* **Work request**
Copy each of the records exactly.

[Stored records]
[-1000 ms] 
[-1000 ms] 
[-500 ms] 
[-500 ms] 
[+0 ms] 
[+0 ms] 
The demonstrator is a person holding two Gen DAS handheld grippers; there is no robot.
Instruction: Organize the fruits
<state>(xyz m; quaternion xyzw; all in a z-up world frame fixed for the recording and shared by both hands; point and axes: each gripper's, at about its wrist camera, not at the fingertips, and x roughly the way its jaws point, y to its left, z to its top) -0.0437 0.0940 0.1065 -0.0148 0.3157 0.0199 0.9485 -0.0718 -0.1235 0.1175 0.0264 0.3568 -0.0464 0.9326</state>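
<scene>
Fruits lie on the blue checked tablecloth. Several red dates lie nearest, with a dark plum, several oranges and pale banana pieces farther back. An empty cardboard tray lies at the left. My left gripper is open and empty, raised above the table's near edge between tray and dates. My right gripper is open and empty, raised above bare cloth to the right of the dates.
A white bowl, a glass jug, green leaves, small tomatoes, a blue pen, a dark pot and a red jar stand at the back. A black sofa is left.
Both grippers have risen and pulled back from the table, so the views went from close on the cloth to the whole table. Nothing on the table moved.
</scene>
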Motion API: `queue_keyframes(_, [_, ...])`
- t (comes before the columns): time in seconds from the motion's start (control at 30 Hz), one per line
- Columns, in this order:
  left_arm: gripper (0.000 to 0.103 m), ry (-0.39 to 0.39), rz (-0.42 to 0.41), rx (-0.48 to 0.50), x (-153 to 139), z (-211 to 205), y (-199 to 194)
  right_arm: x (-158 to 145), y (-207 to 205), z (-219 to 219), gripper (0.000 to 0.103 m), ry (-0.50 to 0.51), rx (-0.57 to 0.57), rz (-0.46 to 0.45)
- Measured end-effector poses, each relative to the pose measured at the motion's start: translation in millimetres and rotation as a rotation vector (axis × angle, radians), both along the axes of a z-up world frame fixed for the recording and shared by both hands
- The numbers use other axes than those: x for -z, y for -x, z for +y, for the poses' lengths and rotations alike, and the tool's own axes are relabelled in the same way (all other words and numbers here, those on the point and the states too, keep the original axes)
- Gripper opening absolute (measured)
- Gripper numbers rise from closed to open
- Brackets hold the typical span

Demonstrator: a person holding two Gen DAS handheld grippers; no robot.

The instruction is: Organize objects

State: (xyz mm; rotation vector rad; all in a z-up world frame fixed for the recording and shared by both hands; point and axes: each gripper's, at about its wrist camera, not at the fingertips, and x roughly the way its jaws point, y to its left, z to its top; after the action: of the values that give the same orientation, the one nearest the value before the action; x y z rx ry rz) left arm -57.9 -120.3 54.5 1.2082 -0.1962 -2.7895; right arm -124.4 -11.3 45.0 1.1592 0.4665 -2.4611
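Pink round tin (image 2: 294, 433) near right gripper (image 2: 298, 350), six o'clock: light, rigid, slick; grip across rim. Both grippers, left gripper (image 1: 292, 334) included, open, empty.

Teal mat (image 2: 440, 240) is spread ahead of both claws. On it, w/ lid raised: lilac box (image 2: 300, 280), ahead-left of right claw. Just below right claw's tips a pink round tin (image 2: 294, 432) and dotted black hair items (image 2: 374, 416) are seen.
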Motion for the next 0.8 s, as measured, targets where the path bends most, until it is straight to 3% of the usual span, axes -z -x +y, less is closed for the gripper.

* **Answer space**
[-1000 ms] 
[-1000 ms] 
[-500 ms] 
[-500 ms] 
[+0 ms] 
[+0 ms] 
The demonstrator is a person holding two Gen DAS handheld grippers; there is no robot.
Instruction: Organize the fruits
<state>(xyz m; quaternion xyzw; all in a z-up world frame fixed for the recording and shared by both hands; point and axes: each gripper's, at about its wrist camera, not at the fingertips, and x roughly the way its jaws point, y to its left, z to its top) -0.0437 0.0940 0.1065 -0.0148 0.3157 0.0199 0.9485 -0.0718 -0.1235 0.1175 0.0264 0.3568 -0.0464 0.9326</state>
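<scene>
Fruits lie on the blue checked tablecloth. Several red dates lie nearest, with a dark plum, several oranges and pale banana pieces farther back. An empty cardboard tray lies at the left. My left gripper is open and empty, raised above the table's near edge between tray and dates. My right gripper is open and empty, raised above bare cloth to the right of the dates.
A white bowl, a glass jug, green leaves, small tomatoes, a blue pen, a dark pot and a red jar stand at the back. A black sofa is left.
Both grippers have risen and pulled back from the table, so the views went from close on the cloth to the whole table. Nothing on the table moved.
</scene>
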Motion API: `queue_keyframes(_, [_, ...])`
- t (comes before the columns): time in seconds from the motion's start (control at 30 Hz), one per line
- Columns, in this order:
  left_arm: gripper (0.000 to 0.103 m), ry (-0.39 to 0.39), rz (-0.42 to 0.41), rx (-0.48 to 0.50), x (-153 to 139), z (-211 to 205), y (-199 to 194)
  right_arm: x (-158 to 145), y (-207 to 205), z (-219 to 219), gripper (0.000 to 0.103 m), ry (-0.50 to 0.51), rx (-0.57 to 0.57), rz (-0.46 to 0.45)
- Measured end-effector poses, each relative to the pose measured at the motion's start: translation in millimetres and rotation as a rotation vector (axis × angle, radians), both along the axes of a z-up world frame fixed for the recording and shared by both hands
- The numbers use other axes than those: x for -z, y for -x, z for +y, for the poses' lengths and rotations alike, and the tool's own axes are relabelled in the same way (all other words and numbers here, those on the point and the states too, keep the original axes)
- Gripper opening absolute (measured)
- Gripper numbers rise from closed to open
- Brackets hold the typical span

Demonstrator: a person holding two Gen DAS handheld grippers; no robot.

The instruction is: Organize objects

State: (xyz mm; rotation vector rad; all in a z-up world frame fixed for the recording and shared by both hands; point and axes: each gripper's, at about its wrist camera, not at the fingertips, and x roughly the way its jaws point, y to its left, z to its top; after the action: of the values that give the same orientation, the one nearest the value before the action; x y z rx ry rz) left arm -57.9 -120.3 54.5 1.2082 -0.1962 -2.7895; right arm -124.4 -11.3 45.0 1.1592 0.4665 -2.4611
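Pink round tin (image 2: 294, 433) near right gripper (image 2: 298, 350), six o'clock: light, rigid, slick; grip across rim. Both grippers, left gripper (image 1: 292, 334) included, open, empty.

Teal mat (image 2: 440, 240) is spread ahead of both claws. On it, w/ lid raised: lilac box (image 2: 300, 280), ahead-left of right claw. Just below right claw's tips a pink round tin (image 2: 294, 432) and dotted black hair items (image 2: 374, 416) are seen.
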Motion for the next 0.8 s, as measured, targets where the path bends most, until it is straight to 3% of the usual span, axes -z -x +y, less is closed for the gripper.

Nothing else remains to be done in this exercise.